**Aim of the exercise:** From the first line through the one containing "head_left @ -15", restate the listing word for word, and give no other lines.

**Data excerpt:**
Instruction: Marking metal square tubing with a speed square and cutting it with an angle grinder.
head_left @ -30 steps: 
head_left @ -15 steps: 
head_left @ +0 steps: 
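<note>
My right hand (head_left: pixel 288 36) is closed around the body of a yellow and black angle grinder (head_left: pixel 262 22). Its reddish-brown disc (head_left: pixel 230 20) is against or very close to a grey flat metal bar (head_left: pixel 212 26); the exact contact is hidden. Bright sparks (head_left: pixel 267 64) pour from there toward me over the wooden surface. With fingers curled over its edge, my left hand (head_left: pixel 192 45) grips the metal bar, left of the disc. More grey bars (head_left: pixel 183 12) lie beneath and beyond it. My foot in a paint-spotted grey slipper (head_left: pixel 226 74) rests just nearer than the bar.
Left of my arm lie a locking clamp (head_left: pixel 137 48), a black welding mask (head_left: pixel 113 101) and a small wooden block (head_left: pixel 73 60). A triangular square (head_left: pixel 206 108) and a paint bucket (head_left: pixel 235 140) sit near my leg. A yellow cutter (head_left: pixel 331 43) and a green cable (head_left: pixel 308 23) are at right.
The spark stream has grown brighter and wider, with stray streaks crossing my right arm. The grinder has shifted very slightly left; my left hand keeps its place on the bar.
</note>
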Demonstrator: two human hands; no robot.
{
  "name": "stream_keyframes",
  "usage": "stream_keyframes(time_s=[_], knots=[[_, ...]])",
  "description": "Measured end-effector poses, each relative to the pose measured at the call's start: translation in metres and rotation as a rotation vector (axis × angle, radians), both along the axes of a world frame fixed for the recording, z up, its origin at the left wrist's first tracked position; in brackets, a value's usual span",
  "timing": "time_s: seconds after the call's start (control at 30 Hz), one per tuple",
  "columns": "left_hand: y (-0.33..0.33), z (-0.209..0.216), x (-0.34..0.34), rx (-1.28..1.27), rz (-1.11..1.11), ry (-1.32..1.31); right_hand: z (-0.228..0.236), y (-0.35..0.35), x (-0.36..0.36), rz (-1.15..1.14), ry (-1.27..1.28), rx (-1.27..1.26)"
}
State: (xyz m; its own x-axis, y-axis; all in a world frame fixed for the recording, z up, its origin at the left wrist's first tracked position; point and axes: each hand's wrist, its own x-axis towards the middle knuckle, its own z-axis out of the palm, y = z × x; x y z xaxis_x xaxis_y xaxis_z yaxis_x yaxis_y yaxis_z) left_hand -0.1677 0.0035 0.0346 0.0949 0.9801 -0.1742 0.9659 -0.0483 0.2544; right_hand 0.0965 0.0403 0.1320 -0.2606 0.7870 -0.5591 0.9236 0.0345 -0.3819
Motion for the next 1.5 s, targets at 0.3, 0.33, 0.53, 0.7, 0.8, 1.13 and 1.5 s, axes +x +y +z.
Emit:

**Result below:**
Instruction: Marking metal square tubing with a speed square and cutting it with an angle grinder.
head_left @ -30 steps: 
head_left @ -15 steps: 

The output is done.